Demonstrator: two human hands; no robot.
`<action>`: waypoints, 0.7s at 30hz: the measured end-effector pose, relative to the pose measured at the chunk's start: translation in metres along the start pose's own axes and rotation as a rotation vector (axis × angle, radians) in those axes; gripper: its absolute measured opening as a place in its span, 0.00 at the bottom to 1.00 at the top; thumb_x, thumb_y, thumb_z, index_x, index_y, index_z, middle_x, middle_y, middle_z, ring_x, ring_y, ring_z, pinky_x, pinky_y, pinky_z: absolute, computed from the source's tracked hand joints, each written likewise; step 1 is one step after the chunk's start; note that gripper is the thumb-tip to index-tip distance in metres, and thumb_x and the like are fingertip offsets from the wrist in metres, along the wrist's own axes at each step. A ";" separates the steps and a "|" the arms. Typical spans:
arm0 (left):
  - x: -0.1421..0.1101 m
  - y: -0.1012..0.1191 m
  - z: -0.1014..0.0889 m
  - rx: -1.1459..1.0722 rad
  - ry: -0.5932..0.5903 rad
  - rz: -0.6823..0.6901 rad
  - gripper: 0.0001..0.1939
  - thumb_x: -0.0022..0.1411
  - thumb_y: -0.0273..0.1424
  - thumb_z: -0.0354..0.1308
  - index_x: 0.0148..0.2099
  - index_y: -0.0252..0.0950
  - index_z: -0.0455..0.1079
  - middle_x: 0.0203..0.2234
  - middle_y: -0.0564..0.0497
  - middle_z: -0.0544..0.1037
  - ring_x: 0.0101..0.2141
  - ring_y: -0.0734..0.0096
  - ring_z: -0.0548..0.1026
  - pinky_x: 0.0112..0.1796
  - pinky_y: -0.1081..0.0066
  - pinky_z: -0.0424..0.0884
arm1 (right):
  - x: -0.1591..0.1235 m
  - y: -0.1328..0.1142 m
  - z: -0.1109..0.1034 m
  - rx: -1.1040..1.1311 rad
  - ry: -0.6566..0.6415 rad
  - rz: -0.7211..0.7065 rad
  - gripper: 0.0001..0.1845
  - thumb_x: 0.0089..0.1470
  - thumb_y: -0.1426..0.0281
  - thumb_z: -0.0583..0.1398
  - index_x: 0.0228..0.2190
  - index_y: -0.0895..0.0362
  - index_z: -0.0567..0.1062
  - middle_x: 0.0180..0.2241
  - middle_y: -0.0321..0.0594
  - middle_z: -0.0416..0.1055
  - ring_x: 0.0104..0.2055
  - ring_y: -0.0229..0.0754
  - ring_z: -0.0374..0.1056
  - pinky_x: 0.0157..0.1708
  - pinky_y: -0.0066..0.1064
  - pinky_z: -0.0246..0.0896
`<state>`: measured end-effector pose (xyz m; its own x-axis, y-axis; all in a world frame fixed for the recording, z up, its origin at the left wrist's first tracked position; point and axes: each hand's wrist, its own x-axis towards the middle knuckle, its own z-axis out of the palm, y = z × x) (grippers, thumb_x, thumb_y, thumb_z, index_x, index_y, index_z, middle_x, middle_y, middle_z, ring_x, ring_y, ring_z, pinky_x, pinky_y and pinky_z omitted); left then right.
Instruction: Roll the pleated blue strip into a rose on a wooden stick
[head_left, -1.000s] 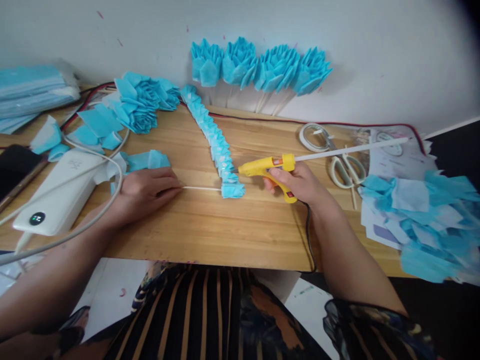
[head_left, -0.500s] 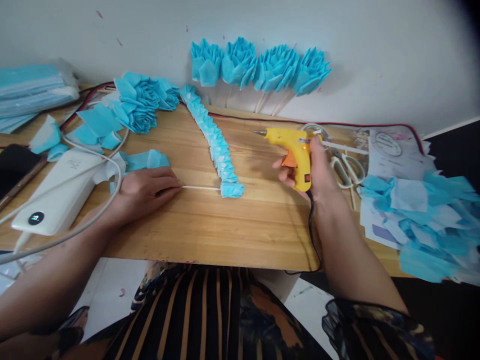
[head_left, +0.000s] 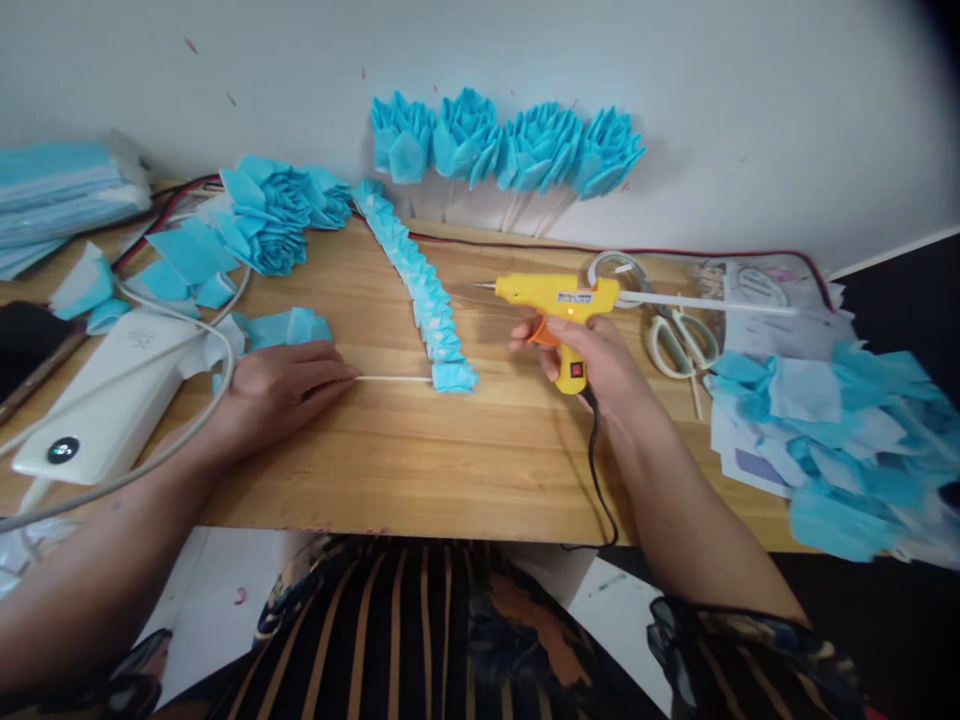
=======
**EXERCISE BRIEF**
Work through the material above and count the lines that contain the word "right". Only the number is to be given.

**REPLY TO THE EXERCISE**
2